I was a slow trekker and I realized that this activity was just not for me. Suddenly I saw Alessandro from a distance, taking the woods in the empty village. He handed us the woods he gathered from the tiny village. "Take it, there won't be woods up there anymore". Up there in the rainbow mountain is a vast emptiness and nothing more. Seeing his ability to think ahead makes him a good expedition leader. He probably cared for his own hot meal that night or whatever that would benefit his group of four. I was exhausted, his motives didn't really matter to me.

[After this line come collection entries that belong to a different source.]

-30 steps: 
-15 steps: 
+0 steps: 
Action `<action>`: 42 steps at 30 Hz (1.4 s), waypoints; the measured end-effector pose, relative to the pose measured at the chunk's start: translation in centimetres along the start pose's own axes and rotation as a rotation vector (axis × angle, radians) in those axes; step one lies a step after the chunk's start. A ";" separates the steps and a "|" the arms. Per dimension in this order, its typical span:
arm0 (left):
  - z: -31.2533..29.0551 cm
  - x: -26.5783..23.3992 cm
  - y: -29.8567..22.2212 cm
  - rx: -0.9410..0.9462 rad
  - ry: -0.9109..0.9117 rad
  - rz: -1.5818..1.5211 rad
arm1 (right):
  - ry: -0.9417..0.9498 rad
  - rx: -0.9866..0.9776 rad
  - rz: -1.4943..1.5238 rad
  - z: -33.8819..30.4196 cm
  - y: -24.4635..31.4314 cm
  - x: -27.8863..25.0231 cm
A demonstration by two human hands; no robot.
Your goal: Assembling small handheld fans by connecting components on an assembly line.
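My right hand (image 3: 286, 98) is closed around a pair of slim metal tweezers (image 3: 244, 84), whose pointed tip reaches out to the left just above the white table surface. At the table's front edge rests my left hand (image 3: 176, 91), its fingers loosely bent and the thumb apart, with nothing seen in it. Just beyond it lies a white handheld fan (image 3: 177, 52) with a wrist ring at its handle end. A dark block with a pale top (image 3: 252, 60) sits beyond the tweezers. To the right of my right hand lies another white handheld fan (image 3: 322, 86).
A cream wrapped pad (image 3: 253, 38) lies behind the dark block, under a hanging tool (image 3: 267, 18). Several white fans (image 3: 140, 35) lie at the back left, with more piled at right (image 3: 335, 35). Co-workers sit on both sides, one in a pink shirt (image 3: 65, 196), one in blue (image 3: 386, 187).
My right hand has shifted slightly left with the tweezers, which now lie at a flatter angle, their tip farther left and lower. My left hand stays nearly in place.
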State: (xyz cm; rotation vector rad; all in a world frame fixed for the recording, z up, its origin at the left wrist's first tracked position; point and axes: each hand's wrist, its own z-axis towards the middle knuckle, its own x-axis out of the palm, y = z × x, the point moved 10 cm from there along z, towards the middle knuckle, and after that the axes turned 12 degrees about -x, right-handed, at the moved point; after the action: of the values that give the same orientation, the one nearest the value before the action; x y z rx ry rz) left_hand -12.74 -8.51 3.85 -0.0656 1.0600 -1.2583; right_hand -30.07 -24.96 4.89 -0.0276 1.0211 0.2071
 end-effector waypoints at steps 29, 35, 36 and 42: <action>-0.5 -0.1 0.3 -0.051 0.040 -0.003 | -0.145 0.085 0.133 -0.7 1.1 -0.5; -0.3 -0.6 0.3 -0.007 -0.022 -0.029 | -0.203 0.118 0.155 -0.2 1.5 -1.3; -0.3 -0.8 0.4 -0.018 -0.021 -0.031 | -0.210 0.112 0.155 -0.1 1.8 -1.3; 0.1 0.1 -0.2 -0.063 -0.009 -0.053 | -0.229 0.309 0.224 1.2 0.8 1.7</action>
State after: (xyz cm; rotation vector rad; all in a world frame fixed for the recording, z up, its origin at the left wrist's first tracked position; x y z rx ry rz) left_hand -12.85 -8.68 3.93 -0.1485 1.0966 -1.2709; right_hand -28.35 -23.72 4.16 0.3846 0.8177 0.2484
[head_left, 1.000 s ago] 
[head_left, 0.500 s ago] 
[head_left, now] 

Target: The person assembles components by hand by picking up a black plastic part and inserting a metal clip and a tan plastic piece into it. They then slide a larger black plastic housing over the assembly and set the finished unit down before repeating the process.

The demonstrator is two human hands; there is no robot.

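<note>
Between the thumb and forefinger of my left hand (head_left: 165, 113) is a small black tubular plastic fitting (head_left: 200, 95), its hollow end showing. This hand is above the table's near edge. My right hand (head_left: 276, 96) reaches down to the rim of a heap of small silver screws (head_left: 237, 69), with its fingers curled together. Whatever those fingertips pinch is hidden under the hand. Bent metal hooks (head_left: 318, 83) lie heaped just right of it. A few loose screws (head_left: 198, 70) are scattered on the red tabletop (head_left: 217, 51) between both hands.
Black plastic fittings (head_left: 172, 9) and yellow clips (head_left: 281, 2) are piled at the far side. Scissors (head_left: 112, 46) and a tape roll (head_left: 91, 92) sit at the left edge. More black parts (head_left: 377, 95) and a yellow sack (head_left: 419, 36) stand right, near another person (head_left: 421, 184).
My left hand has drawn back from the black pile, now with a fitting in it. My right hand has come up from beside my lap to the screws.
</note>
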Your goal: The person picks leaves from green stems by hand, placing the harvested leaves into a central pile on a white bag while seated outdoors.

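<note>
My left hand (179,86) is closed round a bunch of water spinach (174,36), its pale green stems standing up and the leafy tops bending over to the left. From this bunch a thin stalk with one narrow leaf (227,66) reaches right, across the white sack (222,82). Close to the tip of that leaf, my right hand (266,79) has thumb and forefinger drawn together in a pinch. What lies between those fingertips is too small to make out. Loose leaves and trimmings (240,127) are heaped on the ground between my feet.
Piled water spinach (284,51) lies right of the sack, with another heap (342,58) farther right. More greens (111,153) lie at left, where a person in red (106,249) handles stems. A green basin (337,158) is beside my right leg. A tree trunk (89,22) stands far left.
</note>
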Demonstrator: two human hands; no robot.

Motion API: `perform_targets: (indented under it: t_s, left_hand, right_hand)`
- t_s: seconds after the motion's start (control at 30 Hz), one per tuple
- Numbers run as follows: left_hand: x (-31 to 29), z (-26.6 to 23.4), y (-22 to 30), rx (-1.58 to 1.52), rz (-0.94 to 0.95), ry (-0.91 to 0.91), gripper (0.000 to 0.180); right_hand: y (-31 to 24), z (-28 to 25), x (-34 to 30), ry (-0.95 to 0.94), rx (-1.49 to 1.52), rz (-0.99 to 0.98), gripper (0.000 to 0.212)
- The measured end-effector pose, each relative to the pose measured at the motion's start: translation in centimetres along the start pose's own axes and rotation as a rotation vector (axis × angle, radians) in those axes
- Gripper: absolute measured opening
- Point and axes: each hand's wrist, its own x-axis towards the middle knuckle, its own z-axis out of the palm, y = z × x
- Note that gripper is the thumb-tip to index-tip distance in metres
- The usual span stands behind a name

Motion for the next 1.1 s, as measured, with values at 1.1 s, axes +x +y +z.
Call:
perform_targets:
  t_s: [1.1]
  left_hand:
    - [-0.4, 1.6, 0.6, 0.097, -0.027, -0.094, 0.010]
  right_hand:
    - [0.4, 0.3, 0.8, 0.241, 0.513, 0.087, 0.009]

Sure we had a fire and the luxury of warm food that night, but at what cost? As we were going back to the town, a group of natives appeared and began harassing us. Alessandro being our great leader took care of the ordeal. He had to pay a hefty price for stealing the woods from the poor villagers. In the end, instead of spending really cheaply for his travel experience, he ended up paying more. But yes, we are all equally responsible.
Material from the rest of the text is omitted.